Les groupes WhatsApp ne sont pas faits pour coordonner des soins. Les messages importants se noient dans les conversations. Personne ne sait ce qui a été fait ou ce qui reste à faire.

Un outil dédié — même un simple tableau partagé — change la dynamique. Chacun voit les tâches disponibles et peut se porter volontaire. Notre guide pour organiser les soins d'un parent âgé sans s'épuiser détaille comment mettre cette coordination en place.

Stratégie 6 : Acceptez que "différent" ne veut pas dire "mal fait"

Votre sœur ne fera pas les courses exactement comme vous. Votre frère oubliera peut-être le yaourt préféré de Papa. Et c'est normal.

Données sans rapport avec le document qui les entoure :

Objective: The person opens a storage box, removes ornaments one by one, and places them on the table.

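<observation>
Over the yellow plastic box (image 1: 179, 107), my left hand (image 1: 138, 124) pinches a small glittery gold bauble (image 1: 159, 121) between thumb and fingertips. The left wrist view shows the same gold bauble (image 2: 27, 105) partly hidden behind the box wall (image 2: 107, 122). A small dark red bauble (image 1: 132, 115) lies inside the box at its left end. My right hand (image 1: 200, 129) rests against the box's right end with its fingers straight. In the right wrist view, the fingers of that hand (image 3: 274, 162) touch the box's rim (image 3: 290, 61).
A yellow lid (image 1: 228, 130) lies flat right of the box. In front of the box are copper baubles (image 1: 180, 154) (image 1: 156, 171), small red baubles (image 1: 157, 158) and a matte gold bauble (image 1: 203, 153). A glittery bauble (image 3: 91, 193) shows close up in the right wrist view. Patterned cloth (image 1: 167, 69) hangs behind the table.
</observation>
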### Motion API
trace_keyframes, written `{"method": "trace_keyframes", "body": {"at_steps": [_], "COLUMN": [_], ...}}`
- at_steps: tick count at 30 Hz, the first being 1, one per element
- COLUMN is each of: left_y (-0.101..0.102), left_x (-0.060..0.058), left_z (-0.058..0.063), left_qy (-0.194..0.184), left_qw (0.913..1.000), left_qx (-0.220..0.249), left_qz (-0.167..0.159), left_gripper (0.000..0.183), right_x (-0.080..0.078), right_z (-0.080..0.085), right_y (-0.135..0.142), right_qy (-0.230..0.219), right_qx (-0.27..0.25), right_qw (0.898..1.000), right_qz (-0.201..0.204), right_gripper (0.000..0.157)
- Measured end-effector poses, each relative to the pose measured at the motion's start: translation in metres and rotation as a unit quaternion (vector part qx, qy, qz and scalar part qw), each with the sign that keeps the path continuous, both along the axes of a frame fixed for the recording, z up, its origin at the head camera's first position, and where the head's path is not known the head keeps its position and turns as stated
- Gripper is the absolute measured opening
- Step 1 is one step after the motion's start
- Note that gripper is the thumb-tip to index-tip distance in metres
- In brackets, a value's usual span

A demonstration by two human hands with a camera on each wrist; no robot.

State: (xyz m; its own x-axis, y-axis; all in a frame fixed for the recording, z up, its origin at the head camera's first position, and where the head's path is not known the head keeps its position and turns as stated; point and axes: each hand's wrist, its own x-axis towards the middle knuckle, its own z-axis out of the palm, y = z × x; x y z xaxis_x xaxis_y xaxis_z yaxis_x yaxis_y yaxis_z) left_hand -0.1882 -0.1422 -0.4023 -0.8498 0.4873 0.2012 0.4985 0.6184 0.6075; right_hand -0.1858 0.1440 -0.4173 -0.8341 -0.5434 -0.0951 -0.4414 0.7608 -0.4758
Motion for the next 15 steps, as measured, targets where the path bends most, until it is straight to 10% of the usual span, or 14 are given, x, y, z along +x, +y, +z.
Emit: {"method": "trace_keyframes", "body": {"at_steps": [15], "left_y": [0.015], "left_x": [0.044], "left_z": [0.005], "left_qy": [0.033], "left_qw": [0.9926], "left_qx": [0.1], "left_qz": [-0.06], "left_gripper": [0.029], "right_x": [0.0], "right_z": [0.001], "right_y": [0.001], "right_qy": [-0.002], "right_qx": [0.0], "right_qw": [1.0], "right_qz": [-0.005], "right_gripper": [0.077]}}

Le perfectionnisme est l'ennemi du partage. Si la tâche est faite à 80 %, c'est 80 % de charge en moins pour vous.

Stratégie 7 : Prenez soin de vous d'abord

Ce n'est pas égoïste — c'est une nécessité. Un aidant épuisé ne peut pas aider correctement : apprenez à repérer les signes d'épuisement de l'aidant familial avant qu'ils ne s'installent. Bloquez du temps pour vous dans le planning familial, comme n'importe quelle autre tâche.

Quand le partage ne fonctionne pas

Parfois, malgré toutes les stratégies, la famille ne s'implique pas. C'est douloureux, mais c'est une réalité pour beaucoup d'aidants.

Dans ce cas, tournez-vous vers les ressources externes :

  • Les services d'aide à domicile (SAAD) pour les tâches quotidiennes
  • Les plateformes de répit pour souffler quelques heures
  • Les associations d'aidants (France Alzheimer, Association Française des Aidants) pour le soutien moral
  • L'AJPA (Allocation Journalière du Proche Aidant) pour compenser financièrement

Ce qu'il faut retenir

La charge mentale de l'aidant n'est pas une fatalité. Elle est le résultat d'un manque de visibilité et de coordination, pas d'un manque de bonne volonté familiale. Pour connaître tous vos droits et les aides qui peuvent vous soulager, consultez le guide complet de l'aidant familial 2026.

En rendant visible ce qui est invisible, en facilitant l'action plutôt qu'en demandant de l'aide, et en structurant la coordination familiale, vous pouvez transformer un fardeau solitaire en effort collectif.

Vous n'avez pas à tout porter seul(e).